A Popular Destination

The historical structure and icons of the St. Barnabas Monastery and Museum, the largest icon museum in Famagusta, continues to enchants its visitors…

A Popular Destination

The St. Barnabas Monastery and Museum, an architectural sight that leaves its visitors amazed, is located at the west tip of the Necropolis of Salamis.   

The St. Barnabas Monastery, located in the vicinity of the village of Tuzla in Famagusta, is nowadays visited by many as a Museum of Icons and Archaeology.

The monastery is open daily between the hours of 8:00 am and 7:00 pm and it is a popular destination. Among those who pay a visit are not only Greek Cypriots, but also Italians, Polish, Germans, British and Russians.

The entrance fee for the monastery, which is maintained by the Department of Antiquities and Museums, is 7 Turkish Liras for adults and 2 Turkish Liras for students. 

Since the opening of the borders between the North and South in 2003, Greek Cypriots have held masses in the monastery twice a year.

The Icon and Archaeology Museum, whose architecture amazes those who see it, has been named after the son of a Jewish family, called St. Barnabas. 

As the largest museum in the area, the St. Barnabas Church sheds light on the history of Cyprus. The artefacts displayed in it, which range from the Neolithic period to the Roman period, are definitely worth a visit. 

The Story of St. Barnabas

St. Barnabas is the son of a Jewish family, born in Salamis.

After completing his studies in Jerusalem, he returns back to the island and in 45 AD, together with St. Paul, begins to work as a missionary for Christianity.

His activities are not welcome by his fellow countrymen, the Jews, and he is eventually murdered by them. His body is tied to a stone and hid in a marshland, to be dumped into the sea later at night. 

Some students of St. Barnabas’s, who witness the incident, secretly steal his body and bury it in a cave under a carob tree to the west of Salamis, together with the manuscript of Matthew's Gospel, which St. Barnabas always carried around with him.

When the Jews find out about what the students have done, they chase them all the way to the Paraskevi Caves near Nicosia, where they lose sight of them. The students manage to escape to Egypt via the Karavostasi port. The whereabouts of the body remains unknown to all until 432 years later, Archbishop Anthemios sees Barnabas and his burial site in his dream and orders for the tomb to be opened.

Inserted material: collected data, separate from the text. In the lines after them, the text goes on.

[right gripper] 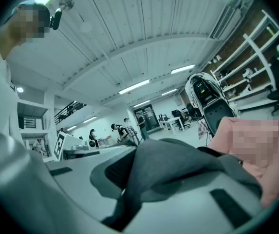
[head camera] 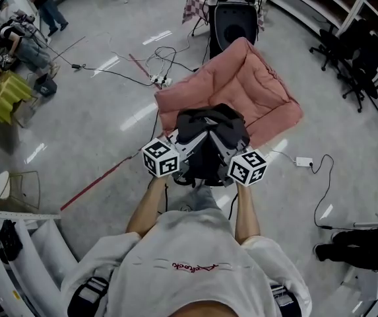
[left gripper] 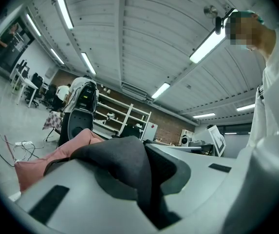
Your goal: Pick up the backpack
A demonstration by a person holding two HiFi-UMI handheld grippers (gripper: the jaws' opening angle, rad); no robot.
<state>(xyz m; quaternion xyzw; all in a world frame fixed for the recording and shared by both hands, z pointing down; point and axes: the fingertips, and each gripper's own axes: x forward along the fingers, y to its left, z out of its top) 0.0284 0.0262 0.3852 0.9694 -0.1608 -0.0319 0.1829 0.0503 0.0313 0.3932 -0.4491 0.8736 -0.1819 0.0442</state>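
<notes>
A black backpack (head camera: 210,137) hangs in front of the person, over the near edge of a pink cushion (head camera: 241,84) on the floor. My left gripper (head camera: 182,156) is shut on a dark fabric strap (left gripper: 129,167) of the backpack, which runs down between its jaws. On the other side my right gripper (head camera: 225,160) is shut on a second dark strap (right gripper: 173,172). Both grippers point level, side by side, their marker cubes toward the person. The lower part of the backpack is hidden behind the grippers.
Cables (head camera: 156,65) and a power strip lie on the floor beyond the cushion, a white adapter (head camera: 303,162) with its cord at the right. A black speaker-like stand (head camera: 231,18) rises behind the cushion. Office chairs (head camera: 353,58) stand at the right, people at the far left.
</notes>
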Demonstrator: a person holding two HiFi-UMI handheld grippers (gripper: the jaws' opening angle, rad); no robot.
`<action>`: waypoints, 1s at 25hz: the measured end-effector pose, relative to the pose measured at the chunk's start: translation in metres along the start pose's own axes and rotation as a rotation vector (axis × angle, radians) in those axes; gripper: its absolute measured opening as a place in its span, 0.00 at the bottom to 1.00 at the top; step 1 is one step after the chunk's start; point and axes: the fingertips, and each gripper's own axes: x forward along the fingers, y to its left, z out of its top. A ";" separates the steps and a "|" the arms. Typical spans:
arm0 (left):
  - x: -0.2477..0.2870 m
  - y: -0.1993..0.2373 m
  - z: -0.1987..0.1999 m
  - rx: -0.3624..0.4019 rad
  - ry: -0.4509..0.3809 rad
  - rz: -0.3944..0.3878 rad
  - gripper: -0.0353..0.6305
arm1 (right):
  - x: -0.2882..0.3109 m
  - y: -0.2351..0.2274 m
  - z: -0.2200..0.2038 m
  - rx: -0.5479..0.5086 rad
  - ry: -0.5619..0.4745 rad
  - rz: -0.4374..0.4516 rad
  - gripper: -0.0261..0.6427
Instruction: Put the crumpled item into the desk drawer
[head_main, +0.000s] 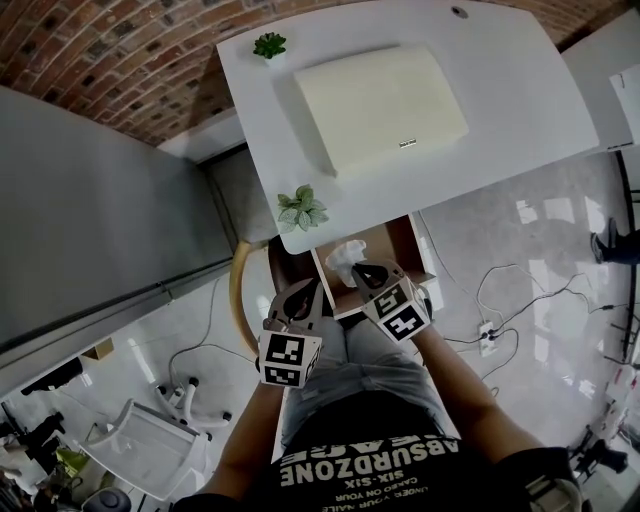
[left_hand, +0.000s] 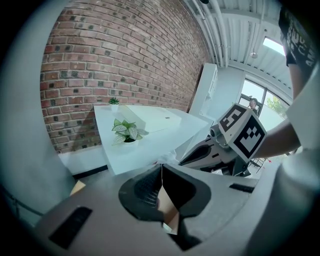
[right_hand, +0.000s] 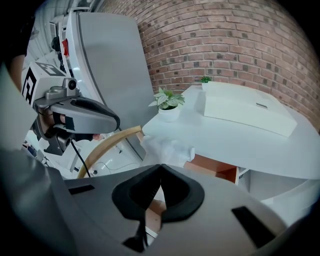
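Your left gripper (head_main: 309, 291) has its jaws pressed together, empty; your right gripper (head_main: 361, 268) pinches the one crumpled item (head_main: 344, 257) above the one open drawer (head_main: 402, 240). Two plants (head_main: 269, 44) (head_main: 301, 209) stand on the counter (head_main: 520, 90). Only the head view shows both grippers.

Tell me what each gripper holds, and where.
Right gripper seems to pinch the crumpled item by its near edge, over the drawer; left gripper is shut on nothing.

The desk (head_main: 520, 110) hides much of the drawer (head_main: 392, 243), the right gripper (head_main: 367, 271) part of the crumpled item (head_main: 344, 257).
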 end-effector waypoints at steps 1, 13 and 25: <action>0.002 0.000 -0.002 0.000 0.002 -0.003 0.06 | 0.004 0.000 -0.001 -0.002 0.002 0.003 0.04; 0.015 0.003 -0.017 0.001 0.036 -0.014 0.06 | 0.028 -0.001 -0.017 -0.034 0.057 0.022 0.04; 0.022 0.007 -0.028 0.004 0.070 -0.018 0.06 | 0.042 -0.004 -0.030 -0.062 0.100 0.029 0.04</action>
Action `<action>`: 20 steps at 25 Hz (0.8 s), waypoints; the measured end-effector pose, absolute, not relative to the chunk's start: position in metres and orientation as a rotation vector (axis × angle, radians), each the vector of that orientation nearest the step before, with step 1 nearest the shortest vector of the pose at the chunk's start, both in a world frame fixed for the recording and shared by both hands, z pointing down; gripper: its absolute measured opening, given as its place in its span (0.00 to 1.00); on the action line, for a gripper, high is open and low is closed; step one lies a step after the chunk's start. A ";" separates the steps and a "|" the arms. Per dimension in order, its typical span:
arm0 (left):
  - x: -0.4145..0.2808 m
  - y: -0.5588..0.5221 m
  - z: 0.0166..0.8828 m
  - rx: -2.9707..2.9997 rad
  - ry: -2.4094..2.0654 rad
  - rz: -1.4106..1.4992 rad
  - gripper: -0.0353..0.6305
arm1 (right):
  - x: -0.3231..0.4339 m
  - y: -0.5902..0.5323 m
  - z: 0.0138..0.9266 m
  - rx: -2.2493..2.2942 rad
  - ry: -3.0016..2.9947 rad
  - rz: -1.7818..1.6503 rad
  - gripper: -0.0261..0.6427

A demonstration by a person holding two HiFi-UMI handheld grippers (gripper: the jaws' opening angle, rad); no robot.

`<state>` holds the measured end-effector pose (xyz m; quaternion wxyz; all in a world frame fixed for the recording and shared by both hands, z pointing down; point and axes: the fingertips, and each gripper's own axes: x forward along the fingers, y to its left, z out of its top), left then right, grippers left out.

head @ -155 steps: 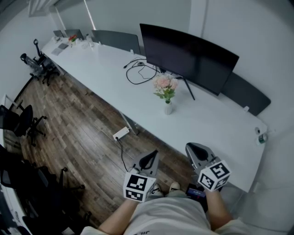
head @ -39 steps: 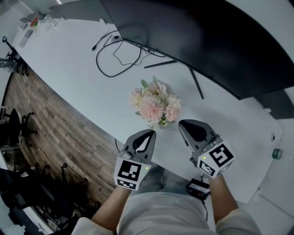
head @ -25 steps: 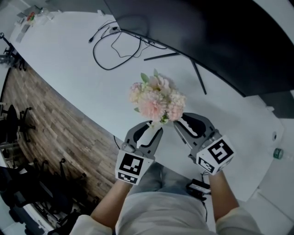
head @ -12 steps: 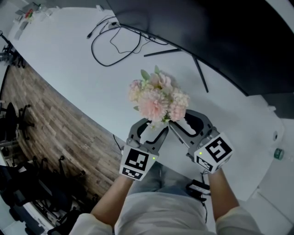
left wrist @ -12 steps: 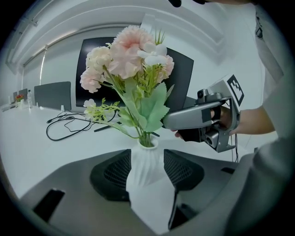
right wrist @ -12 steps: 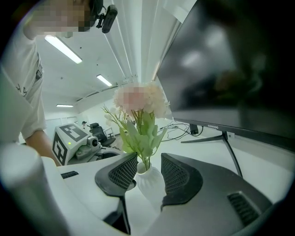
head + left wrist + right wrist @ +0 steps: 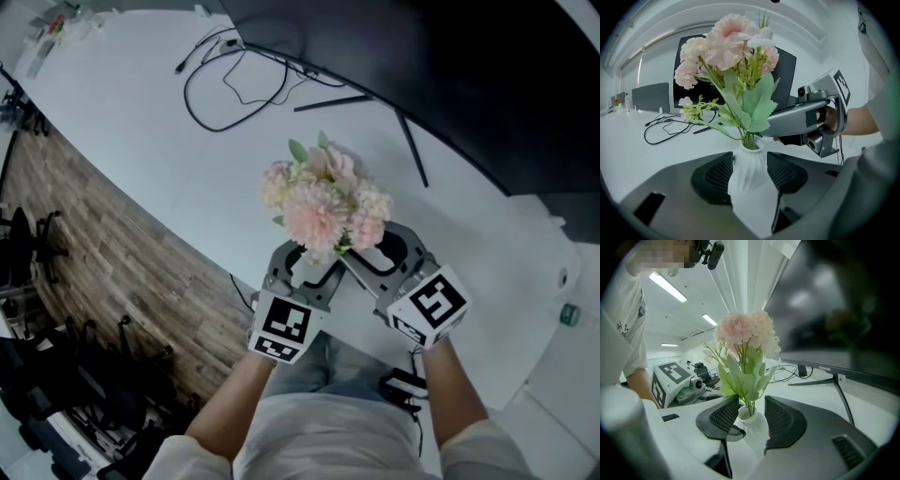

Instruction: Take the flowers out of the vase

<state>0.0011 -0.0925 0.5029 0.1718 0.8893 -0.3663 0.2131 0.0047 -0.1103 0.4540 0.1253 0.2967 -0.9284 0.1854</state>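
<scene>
A bunch of pink and cream flowers (image 7: pixel 323 202) with green leaves stands in a small white ribbed vase (image 7: pixel 749 176) on the white desk (image 7: pixel 122 122). In the head view the blooms hide the vase. My left gripper (image 7: pixel 750 161) has the vase's body between its mesh pads (image 7: pixel 712 176). Its jaws have just been opening and stand wide. My right gripper (image 7: pixel 751 401) comes from the other side, its pads (image 7: pixel 782 420) flanking the vase's neck (image 7: pixel 749 414) and the stems with a gap on each side. Its jaws have also just been opening. From above both grippers (image 7: pixel 305 270) (image 7: pixel 375 258) meet under the bouquet.
A large dark monitor (image 7: pixel 422 75) on thin stand legs (image 7: pixel 412 159) rises right behind the flowers. Black cables (image 7: pixel 225 89) loop on the desk at the back left. The desk's front edge runs just below the grippers, with wooden floor (image 7: pixel 112 281) and office chairs (image 7: pixel 23 253) beyond.
Both grippers have moved in under the bouquet from either side. Their jaws have spread wider and now flank the vase.
</scene>
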 end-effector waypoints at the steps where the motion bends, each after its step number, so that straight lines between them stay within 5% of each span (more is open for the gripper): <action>1: 0.001 -0.093 0.504 2.522 -1.039 0.606 0.40 | 0.003 -0.111 0.455 0.859 -2.704 0.542 0.30; 15: 0.001 -0.096 0.508 2.520 -1.041 0.614 0.39 | -0.010 -0.118 0.457 0.849 -2.720 0.525 0.30; 20: 0.002 -0.097 0.508 2.518 -1.042 0.612 0.39 | -0.009 -0.121 0.455 0.865 -2.720 0.490 0.20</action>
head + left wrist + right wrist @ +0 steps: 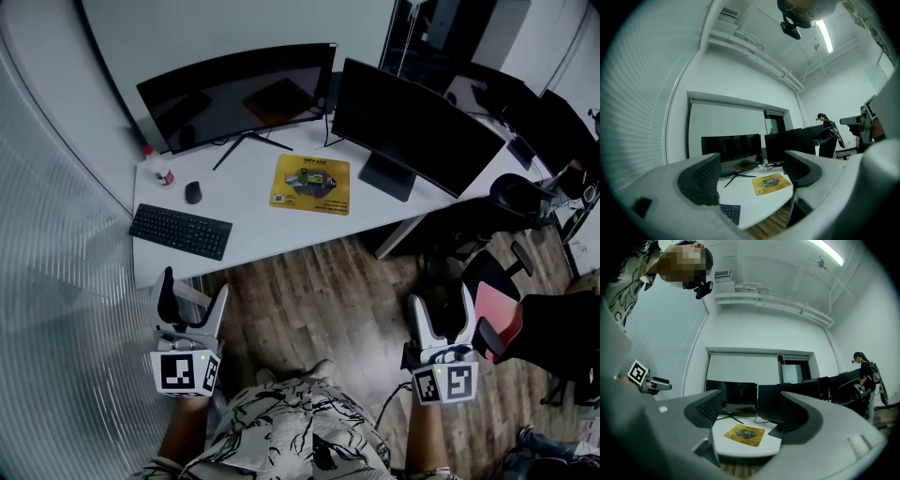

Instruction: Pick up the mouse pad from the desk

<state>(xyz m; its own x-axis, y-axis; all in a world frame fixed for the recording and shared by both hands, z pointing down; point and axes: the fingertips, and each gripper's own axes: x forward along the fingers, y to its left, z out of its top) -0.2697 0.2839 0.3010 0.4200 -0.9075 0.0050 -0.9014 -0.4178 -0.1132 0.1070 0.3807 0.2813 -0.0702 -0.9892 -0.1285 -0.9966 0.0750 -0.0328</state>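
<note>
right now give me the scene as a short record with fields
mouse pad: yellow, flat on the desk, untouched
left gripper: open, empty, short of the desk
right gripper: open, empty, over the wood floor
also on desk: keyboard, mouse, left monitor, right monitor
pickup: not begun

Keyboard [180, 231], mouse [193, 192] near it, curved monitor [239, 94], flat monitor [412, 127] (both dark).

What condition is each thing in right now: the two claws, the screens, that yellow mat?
Left gripper: open, empty.
Right gripper: open, empty.
Mouse pad: flat on the desk, untouched.
Left monitor: screen dark.
Right monitor: screen dark.
</note>
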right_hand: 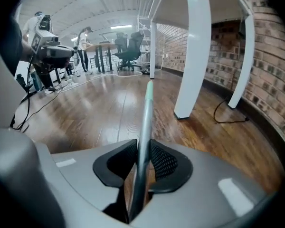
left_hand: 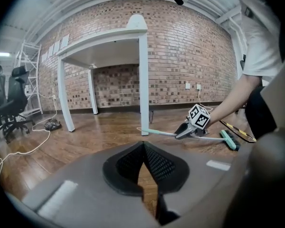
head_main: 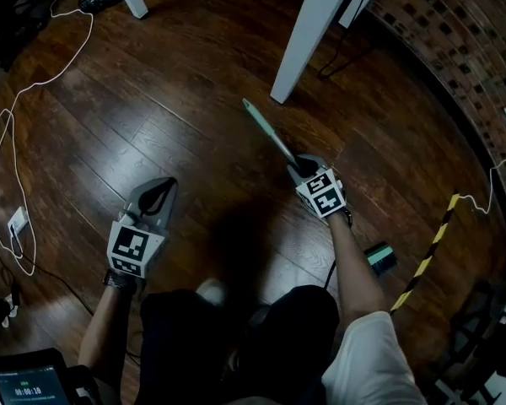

The body is recognized as belonging to St. Barnabas thanks to the St. Mathews Gospel on his chest. Archbishop Anthemios takes both the gospel and the remains of St. Barnabas and presents them to Emperor Zeno in Constantinople. As a result, Emperor Zeno grants autonomy to the Church of Cyprus and makes a donation for a monastery to be built at the burial site of St. Barnabas.

The Monastery is built on 477 AD. The building receives its present structure in 1756, on the orders of Archbishop Philotheos (during the Ottoman rule).  After the 1974 Peace Operation, the Monastery and the Church remaines open thanks to the voluntary services of three brother priests.

However, when the priest brothers decide to move to the South in 1976, due to age and health problems, the place is preserved in its original form and opened to visitors. Various icons, wall paintings and other items are displayed in the Church within the Monastery precincts.

The Restoration

The St. Barnabas Monsartery and Church has been renovated in August 1991 under the supervision of the Department of Antiquities and Museums.

Together with the Monastery, the Church, where the icons are displayed, has also been renovated to become a more comprehensive Icon Museum with the addition of new icons. The rooms of the Monastery have been re-arranged into an Archaeological Museum and the rooms at the entrance have been transformed into the administrative unit.

In addition, the inner yard has been paved with stones and a new arrangement has been made within it.